What you need to do: The entries below hold a line with "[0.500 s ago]" and a line with "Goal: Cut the". Return those lines and all that lie between them, exactly and only.

Data section:
----
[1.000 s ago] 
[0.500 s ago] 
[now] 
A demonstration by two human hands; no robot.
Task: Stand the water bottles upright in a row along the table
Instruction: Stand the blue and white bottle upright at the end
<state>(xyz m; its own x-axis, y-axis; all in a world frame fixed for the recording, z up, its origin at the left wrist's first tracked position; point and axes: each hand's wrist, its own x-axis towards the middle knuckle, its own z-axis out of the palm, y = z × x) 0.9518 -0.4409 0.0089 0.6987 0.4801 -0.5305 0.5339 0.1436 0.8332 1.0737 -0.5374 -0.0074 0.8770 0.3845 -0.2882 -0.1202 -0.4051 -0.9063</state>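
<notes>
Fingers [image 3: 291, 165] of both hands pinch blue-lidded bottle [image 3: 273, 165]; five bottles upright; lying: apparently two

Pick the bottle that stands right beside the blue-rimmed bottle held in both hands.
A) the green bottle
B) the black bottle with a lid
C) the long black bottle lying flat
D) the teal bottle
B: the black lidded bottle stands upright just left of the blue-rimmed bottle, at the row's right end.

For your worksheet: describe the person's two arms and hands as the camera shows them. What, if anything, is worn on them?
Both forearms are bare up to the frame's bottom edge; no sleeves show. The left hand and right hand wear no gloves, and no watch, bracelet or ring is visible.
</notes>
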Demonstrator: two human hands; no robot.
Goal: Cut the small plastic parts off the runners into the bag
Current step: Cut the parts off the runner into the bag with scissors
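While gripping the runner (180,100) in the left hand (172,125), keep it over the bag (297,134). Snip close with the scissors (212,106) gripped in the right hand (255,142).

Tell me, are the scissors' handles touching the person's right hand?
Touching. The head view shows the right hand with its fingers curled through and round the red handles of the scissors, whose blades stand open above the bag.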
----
Exercise answer:
[0.500 s ago] 
[now] 
A demonstration by two human hands; no robot.
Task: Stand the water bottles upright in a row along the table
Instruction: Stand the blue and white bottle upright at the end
<state>(xyz m; its own x-axis, y-axis; all in a world frame fixed for the recording, z up, its origin at the left wrist's first tracked position; point and axes: each hand's wrist, its own x-axis towards the middle knuckle, its own z-axis out of the palm, y = z × x) 0.9518 -0.4409 0.0089 0.6987 0.4801 -0.5305 0.5339 0.1436 0.8332 1.0737 -0.5374 -0.0074 0.8770 0.3845 -0.2882 -0.1202 -0.4051 -0.9063</state>
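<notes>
Fingers [image 3: 291, 165] of both hands pinch blue-lidded bottle [image 3: 273, 165]; five bottles upright; lying: apparently two

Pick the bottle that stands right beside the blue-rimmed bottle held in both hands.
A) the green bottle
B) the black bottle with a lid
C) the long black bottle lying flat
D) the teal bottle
B: the black lidded bottle stands upright just left of the blue-rimmed bottle, at the row's right end.

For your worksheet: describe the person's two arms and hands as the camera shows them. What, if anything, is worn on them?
Both forearms are bare up to the frame's bottom edge; no sleeves show. The left hand and right hand wear no gloves, and no watch, bracelet or ring is visible.
</notes>
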Demonstrator: two human hands; no robot.
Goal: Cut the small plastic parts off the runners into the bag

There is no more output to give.